Et sur ce moyen, pris en sa troisième branche :
VISA (texte ou principe violé par la décision attaquée) (N.B. : mention ne figurant pas sur l’original)
Vu l’article 1147 du code civil ;
RAPPEL DE LA DÉCISION ATTAQUÉE (N.B. : mention ne figurant pas sur l’original)
Attendu que pour condamner la société de bourse au paiement de dommages-intérêts en réparation du préjudice moral de Mme X., l’arrêt retient qu’en raison de l’importance des pertes subies, celle-ci a connu des conditions financières difficiles et a donc nécessairement subi un tel préjudice ;
CRITIQUE DE LA COUR DE CASSATION (N.B. : mention ne figurant pas sur l’original)
Attendu qu’en statuant ainsi, alors que le préjudice moral de Mme X. ne pouvait se déduire des seules difficultés financières consécutives aux pertes subies par elle, la cour d’appel a violé le texte susvisé ;
DISPOSITIF (décision proprement dite) (N.B. : mention ne figurant pas sur l’original)

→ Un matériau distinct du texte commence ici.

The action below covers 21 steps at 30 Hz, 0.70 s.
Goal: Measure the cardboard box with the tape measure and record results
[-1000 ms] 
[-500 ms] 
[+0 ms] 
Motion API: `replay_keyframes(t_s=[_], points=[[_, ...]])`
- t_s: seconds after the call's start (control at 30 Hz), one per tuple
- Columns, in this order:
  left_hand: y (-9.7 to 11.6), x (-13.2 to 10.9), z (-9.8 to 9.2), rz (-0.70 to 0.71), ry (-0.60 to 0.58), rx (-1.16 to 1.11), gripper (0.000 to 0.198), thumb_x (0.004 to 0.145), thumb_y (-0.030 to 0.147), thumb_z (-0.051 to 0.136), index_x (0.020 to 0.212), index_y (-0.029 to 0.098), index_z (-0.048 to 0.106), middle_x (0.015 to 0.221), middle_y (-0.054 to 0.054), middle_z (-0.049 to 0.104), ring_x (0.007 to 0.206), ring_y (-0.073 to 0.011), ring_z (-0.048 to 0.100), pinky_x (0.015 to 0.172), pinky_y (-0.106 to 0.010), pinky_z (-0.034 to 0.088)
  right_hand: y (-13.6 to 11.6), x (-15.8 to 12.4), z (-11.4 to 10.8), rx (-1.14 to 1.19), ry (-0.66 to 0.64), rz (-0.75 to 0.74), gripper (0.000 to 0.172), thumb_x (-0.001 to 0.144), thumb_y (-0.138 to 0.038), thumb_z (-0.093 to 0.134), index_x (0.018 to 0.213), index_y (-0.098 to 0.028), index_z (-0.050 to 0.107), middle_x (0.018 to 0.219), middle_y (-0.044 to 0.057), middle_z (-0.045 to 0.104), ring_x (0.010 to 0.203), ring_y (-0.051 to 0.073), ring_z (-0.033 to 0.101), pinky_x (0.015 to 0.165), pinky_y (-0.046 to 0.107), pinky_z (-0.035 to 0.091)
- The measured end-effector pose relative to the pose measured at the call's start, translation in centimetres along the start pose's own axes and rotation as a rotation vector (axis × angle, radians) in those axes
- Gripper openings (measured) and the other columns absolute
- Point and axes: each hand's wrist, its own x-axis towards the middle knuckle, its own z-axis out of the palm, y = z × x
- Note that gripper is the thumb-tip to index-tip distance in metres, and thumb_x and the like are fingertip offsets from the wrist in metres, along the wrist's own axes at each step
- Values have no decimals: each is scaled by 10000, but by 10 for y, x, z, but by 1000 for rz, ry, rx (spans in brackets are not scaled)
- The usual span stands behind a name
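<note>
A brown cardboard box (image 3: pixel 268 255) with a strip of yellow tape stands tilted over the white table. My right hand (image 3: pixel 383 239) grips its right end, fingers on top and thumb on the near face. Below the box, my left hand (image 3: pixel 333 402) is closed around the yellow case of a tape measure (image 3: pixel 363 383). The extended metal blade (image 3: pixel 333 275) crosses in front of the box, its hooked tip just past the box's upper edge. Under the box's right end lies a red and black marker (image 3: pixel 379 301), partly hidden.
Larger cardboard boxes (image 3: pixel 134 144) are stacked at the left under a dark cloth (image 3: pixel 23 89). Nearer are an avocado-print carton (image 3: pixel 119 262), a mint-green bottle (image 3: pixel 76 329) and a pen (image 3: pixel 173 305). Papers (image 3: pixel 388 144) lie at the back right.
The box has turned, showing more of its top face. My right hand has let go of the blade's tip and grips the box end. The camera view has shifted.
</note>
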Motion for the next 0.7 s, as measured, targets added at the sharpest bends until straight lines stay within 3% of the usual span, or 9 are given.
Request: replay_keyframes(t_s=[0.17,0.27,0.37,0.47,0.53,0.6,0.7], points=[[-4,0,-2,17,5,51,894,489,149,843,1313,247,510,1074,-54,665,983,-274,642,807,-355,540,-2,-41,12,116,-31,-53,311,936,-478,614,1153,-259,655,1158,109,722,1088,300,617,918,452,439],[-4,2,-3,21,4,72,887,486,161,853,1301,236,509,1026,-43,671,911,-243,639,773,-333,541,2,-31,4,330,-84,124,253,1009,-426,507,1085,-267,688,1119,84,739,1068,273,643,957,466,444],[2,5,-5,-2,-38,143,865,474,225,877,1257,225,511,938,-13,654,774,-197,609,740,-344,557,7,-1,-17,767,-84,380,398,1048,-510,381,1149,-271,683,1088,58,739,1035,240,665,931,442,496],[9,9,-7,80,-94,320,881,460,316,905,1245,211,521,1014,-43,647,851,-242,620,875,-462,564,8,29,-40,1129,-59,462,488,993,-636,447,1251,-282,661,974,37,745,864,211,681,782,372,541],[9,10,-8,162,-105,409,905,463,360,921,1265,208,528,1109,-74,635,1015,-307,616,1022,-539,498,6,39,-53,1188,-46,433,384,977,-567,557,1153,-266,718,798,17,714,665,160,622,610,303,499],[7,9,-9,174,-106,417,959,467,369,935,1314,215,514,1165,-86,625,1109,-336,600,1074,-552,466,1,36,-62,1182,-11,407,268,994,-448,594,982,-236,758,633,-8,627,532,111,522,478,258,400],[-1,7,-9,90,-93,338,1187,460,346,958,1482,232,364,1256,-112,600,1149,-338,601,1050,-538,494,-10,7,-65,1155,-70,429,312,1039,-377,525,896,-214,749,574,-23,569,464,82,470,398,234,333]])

PAR CES MOTIFS, et sans qu’il y ait lieu de statuer sur le dernier grief : CASSE ET ANNULE, mais seulement en ce qu’il a condamné la société Banque privée 1818 à payer à Mme X. la somme de 2.285.872,60 euros en réparation de son préjudice matériel et financier et celle de 2.000 euros au titre de son préjudice moral, l’arrêt rendu le 6 novembre 2012, entre les parties, par la cour d’appel de Paris ; remet, en conséquence, sur ces points, la cause et les parties dans l’état où elles se trouvaient avant ledit arrêt et, pour être fait droit, les renvoie devant la cour d’appel de Versailles ;
Condamne Mme X. aux dépens ;
Vu l’article 700 du code de procédure civile, rejette sa demande et la condamne à payer à la société Banque privée 1818 la somme de 3.000 euros ;
Dit que sur les diligences du procureur général près la Cour de cassation, le présent arrêt sera transmis pour être transcrit en marge ou à la suite de l’arrêt partiellement cassé ;
Ainsi fait et jugé par la Cour de cassation, chambre commerciale, financière et économique, et prononcé par le président en son audience publique du quatre février deux mille quatorze.

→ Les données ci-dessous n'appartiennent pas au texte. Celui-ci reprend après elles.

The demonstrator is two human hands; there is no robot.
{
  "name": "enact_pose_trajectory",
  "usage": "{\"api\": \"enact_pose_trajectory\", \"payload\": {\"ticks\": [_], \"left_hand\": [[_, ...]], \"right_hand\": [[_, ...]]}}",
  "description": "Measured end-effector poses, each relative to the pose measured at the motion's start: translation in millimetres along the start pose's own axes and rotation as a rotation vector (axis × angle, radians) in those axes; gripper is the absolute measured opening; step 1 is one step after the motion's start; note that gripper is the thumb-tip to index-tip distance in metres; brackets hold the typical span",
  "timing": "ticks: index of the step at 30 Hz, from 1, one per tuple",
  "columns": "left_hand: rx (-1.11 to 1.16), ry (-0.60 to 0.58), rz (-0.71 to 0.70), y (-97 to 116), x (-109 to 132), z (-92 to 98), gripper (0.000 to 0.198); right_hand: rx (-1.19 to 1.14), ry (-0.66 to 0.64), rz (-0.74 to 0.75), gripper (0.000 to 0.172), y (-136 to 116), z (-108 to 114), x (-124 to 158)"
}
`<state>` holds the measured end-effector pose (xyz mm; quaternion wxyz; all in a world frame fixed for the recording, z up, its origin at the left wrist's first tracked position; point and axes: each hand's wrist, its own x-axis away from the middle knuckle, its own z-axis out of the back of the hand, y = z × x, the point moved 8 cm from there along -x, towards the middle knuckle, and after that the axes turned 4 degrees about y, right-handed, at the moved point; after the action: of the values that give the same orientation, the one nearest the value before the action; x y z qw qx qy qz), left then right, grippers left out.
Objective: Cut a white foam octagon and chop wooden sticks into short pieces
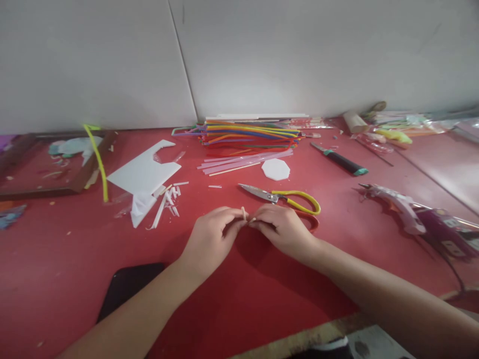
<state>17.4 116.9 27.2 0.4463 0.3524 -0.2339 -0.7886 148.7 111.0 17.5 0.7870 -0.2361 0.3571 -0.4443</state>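
My left hand [215,237] pinches a short cream-coloured stick piece [244,213] between thumb and fingers, its upper end sticking up. Close against it, my right hand [286,229] is closed in a pinch on a small pale piece [253,220]. Whether the two bits are joined cannot be made out. Just beyond my right hand lie scissors [275,195] with one yellow and one red handle, the red one partly hidden by the hand. A white octagonal piece [276,169] rests flat behind the scissors.
Pink sticks [243,162] and a bundle of coloured pipe cleaners [250,134] lie at the back. White sheet [144,167] and offcuts [170,199] are left; a utility knife [344,162] and glue gun [398,204] right. A black flat object [129,286] lies beside my left forearm.
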Motion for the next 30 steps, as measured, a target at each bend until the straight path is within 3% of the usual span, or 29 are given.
{"api": "enact_pose_trajectory", "payload": {"ticks": [22, 30], "left_hand": [[-0.033, -0.066, -0.021, 1.5, -0.5, -5.0, 0.014], [-0.024, -0.053, -0.032, 2.0, -1.0, -6.6, 0.012]], "right_hand": [[0.016, 0.004, -0.013, 0.017, 2.0, -7.0, 1.9], [0.013, 0.004, -0.088, 0.018, 4.3, -9.9, 0.9]]}}
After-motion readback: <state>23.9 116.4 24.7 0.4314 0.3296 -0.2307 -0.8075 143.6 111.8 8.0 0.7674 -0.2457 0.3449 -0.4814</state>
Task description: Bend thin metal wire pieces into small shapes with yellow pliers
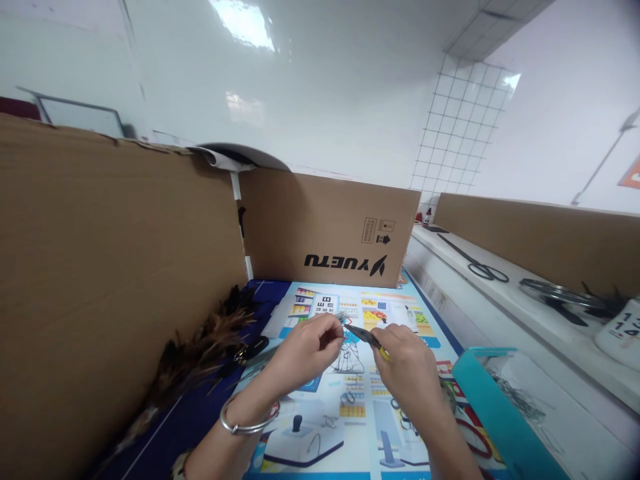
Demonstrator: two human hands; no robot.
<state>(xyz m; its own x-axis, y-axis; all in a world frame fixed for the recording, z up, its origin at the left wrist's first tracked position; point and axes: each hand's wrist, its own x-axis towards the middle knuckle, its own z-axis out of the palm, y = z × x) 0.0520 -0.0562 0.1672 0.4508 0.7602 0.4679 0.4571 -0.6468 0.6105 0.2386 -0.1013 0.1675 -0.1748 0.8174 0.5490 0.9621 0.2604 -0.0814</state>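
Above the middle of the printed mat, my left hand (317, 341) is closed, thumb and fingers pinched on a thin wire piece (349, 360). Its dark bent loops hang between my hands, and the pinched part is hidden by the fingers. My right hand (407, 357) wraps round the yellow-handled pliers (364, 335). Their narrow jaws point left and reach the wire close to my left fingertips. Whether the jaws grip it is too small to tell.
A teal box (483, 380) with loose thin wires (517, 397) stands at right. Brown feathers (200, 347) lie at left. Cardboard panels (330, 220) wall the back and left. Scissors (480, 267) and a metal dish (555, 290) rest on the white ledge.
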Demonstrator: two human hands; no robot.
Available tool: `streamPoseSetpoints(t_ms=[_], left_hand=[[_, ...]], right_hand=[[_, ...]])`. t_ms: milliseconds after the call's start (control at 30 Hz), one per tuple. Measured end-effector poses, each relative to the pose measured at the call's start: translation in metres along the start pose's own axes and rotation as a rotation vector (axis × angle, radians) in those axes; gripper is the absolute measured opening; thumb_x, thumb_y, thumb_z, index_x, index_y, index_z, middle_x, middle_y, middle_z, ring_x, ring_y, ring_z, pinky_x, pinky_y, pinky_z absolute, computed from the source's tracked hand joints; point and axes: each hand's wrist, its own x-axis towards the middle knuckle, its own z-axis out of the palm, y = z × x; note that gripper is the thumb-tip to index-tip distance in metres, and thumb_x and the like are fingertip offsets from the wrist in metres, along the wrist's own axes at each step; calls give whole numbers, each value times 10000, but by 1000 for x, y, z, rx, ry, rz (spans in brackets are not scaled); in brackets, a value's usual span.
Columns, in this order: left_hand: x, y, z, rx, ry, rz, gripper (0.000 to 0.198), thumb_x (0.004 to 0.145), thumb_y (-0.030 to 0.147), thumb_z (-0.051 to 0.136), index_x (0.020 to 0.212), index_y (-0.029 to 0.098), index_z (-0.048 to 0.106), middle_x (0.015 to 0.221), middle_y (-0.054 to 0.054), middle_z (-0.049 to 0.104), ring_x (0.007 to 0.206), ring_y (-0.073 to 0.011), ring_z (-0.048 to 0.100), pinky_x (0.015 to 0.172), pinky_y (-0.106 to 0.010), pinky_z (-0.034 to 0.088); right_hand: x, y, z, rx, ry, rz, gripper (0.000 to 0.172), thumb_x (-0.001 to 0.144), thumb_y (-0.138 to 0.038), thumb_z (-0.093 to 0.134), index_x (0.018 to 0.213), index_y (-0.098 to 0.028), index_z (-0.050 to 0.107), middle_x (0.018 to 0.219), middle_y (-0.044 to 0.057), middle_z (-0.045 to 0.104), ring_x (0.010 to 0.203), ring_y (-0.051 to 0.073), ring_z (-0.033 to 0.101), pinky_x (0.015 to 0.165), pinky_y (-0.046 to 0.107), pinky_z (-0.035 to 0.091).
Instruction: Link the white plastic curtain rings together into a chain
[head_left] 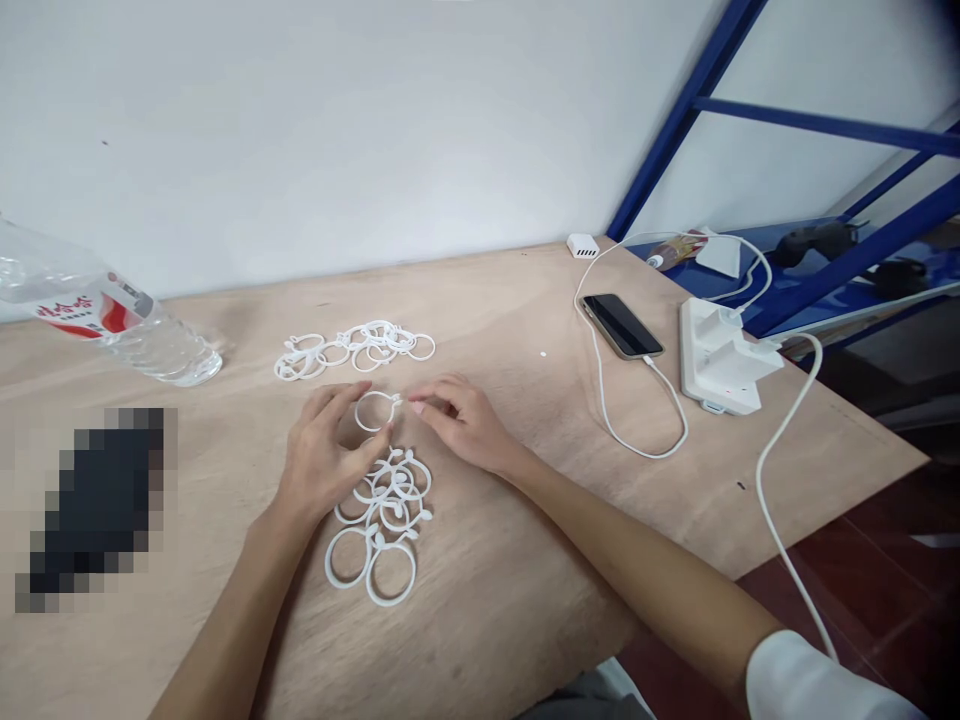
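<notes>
Both forearms enter from the 6 o'clock edge and meet at the centre of the wooden table (525,560). My left hand (326,460) and my right hand (461,420) share one white plastic ring (375,410): the left fingers pinch it at its 7 o'clock side, the right fingertips pinch the small tab at its 3 o'clock side. The ring sits just above the table surface, between the two hands.

Handling judgement: the ring looks light, thin and springy, with a smooth surface that may slip. A hold on the tab and the opposite rim, as here, should give the best control; hard squeezing could bend or snap it.

At 6 o'clock from the held ring, touching my left hand, lies a near pile of rings (382,520). At 12 o'clock lies a far pile of rings (352,350), apart from both hands.

Further out: a water bottle (105,320) lying on its side at 10 o'clock; a phone (622,325) on a white cable (637,430) at 2 o'clock; a white charger block (724,355) at 3 o'clock, beside a blue metal frame (825,125).
</notes>
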Motion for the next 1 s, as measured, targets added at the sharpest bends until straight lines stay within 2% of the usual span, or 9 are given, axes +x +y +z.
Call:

ANNEXE : MOYEN (critiques juridiques formulées par le demandeur) (N.B. : mention ne figurant pas sur l’original)
MOYENS ANNEXÉS au présent arrêt.
Moyens produits par Maître Spinosi, avocat aux Conseils, pour la société Banque privée 1818.

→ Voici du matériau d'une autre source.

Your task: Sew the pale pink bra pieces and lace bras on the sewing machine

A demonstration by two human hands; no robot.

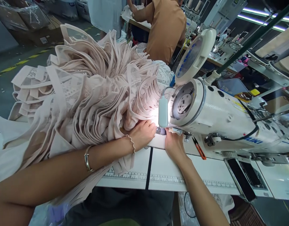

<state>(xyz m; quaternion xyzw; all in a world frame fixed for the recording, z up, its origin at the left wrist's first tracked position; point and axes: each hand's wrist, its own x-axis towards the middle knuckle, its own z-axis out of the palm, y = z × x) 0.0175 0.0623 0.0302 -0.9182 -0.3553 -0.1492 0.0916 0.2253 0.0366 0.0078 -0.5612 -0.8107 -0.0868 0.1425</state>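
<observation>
Fabric pile (95, 94) beside your sewing machine (224, 110); can't tell if your left hand (144, 133) or right hand (174, 143) is gripping tbh.

A: Fabric pile (95, 100), quick desc. pls?
B: Pale pinkish-beige, lots of pcs bunched v. close, edges fanned like ruffles. Parts plain, parts sheer, parts w/ lacy openwork.
A: Pos.?
B: On the tabletop (132, 160), L of the sewing machine (229, 113), w/ some cloth hanging past the front edge.
A: Tidy?
B: Semi. Mid folds stack approx. in rows; far L end's loose, w/ strips & flaps sticking out. Folds nr the machine are curved & brightly lit.
A: Machine?
B: White, JUKI in blue, body running off to the R. Cloth under the needle: can't tell.
</observation>
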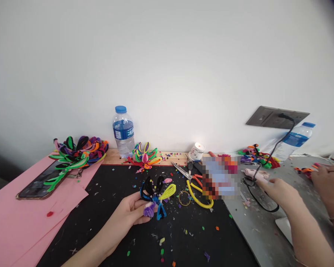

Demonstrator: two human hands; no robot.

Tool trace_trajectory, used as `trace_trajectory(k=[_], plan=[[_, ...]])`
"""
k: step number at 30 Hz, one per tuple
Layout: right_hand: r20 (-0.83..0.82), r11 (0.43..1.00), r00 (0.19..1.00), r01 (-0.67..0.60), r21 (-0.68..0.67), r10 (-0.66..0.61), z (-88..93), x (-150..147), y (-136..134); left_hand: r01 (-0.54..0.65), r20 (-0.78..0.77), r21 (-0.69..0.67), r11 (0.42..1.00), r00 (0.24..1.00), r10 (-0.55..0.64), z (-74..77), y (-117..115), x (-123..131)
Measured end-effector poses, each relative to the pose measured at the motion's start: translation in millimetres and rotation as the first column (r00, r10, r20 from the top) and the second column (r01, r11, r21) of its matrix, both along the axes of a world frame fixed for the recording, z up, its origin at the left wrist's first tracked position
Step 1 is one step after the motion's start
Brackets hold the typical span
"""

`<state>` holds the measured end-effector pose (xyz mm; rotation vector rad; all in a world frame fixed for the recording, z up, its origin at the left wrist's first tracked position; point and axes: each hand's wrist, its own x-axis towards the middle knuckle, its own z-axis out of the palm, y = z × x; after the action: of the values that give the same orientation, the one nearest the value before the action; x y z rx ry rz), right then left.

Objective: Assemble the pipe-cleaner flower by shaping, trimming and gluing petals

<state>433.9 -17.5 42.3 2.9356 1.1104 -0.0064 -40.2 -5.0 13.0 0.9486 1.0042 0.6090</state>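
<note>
My left hand [128, 214] rests on the black mat [105, 200] and pinches a small pipe-cleaner flower [156, 194] with black, blue, yellow and purple loops. My right hand [278, 190] stretches over the grey board [256, 230], fingers apart, its tips at the pink glue gun [253, 173] and its black cord [260, 205]. I cannot tell whether it grips the gun. Another person's hand [330, 181] lies at the far right beside an orange pipe-cleaner piece [303, 170].
Yellow-handled scissors [196, 189] lie right of the flower. A phone [40, 181] sits on pink paper [22, 218]. Pipe-cleaner piles [80, 148] and finished flowers [144, 155] line the wall, with two water bottles [123, 131], a thread spool [196, 151] and a wall socket [277, 117]. Cut scraps litter the mat.
</note>
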Motion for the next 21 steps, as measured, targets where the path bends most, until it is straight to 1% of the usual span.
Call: trace_trajectory(k=[2, 5, 7, 9, 12, 15, 19, 21], plan=[[-0.012, 0.999, 0.999, -0.031, 0.018, 0.031, -10.4, 8, 3, -0.005, -0.005, 0.002, 1.000, 1.000, 0.005, 0.3, 0, 0], [-0.032, 0.982, 0.994, -0.097, 0.164, 0.103, -17.5, 16, 4, -0.009, 0.005, 0.016, 1.000, 1.000, 0.009, 0.8, -1, 0], [-0.054, 0.960, 0.989, -0.123, 0.253, 0.141, -18.1, 20, 5, -0.007, 0.013, 0.022, 1.000, 1.000, 0.007, 1.1, -1, 0], [-0.063, 0.947, 0.986, -0.129, 0.295, 0.154, -17.0, 20, 6, -0.008, 0.014, 0.018, 1.000, 1.000, 0.008, 1.8, -1, 0], [-0.018, 0.927, 0.989, -0.129, 0.353, 0.145, -13.8, 16, 6, -0.026, -0.016, -0.003, 1.000, 1.000, 0.026, 4.2, -1, 1], [0.023, 0.919, 0.997, -0.082, 0.385, 0.079, -9.7, 8, 4, -0.040, -0.044, -0.007, 0.999, 0.998, 0.040, 6.8, -2, 3], [0.005, 0.954, 0.999, 0.047, 0.297, -0.051, -1.8, -7, 10, -0.017, -0.017, 0.011, 1.000, 1.000, 0.017, 5.8, -1, 1], [0.026, 0.953, 0.992, 0.109, 0.282, -0.121, 2.2, -14, 12, -0.003, 0.012, 0.017, 1.000, 1.000, 0.003, 3.4, -1, -1]])
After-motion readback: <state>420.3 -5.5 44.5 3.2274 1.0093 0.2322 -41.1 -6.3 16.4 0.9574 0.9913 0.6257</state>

PREMIER MOYEN DE CASSATION
RAPPEL DU DISPOSITIF DE LA DÉCISION ATTAQUÉE PAR LE MOYEN (N.B. : mention ne figurant pas sur l’original)
Il est fait grief à l’arrêt infirmatif attaqué d’avoir condamné la société anonyme BANQUE PRIVEE 1818 à verser à Madame X. divorcée Y. 2.285.872,60 euros en indemnisation de son préjudice matériel et financier outre 2.000 euros au titre de son préjudice moral ;
RAPPEL DES MOTIFS DE LA DÉCISION ATTAQUÉE PAR LE MOYEN (N.B. : mention ne figurant pas sur l’original)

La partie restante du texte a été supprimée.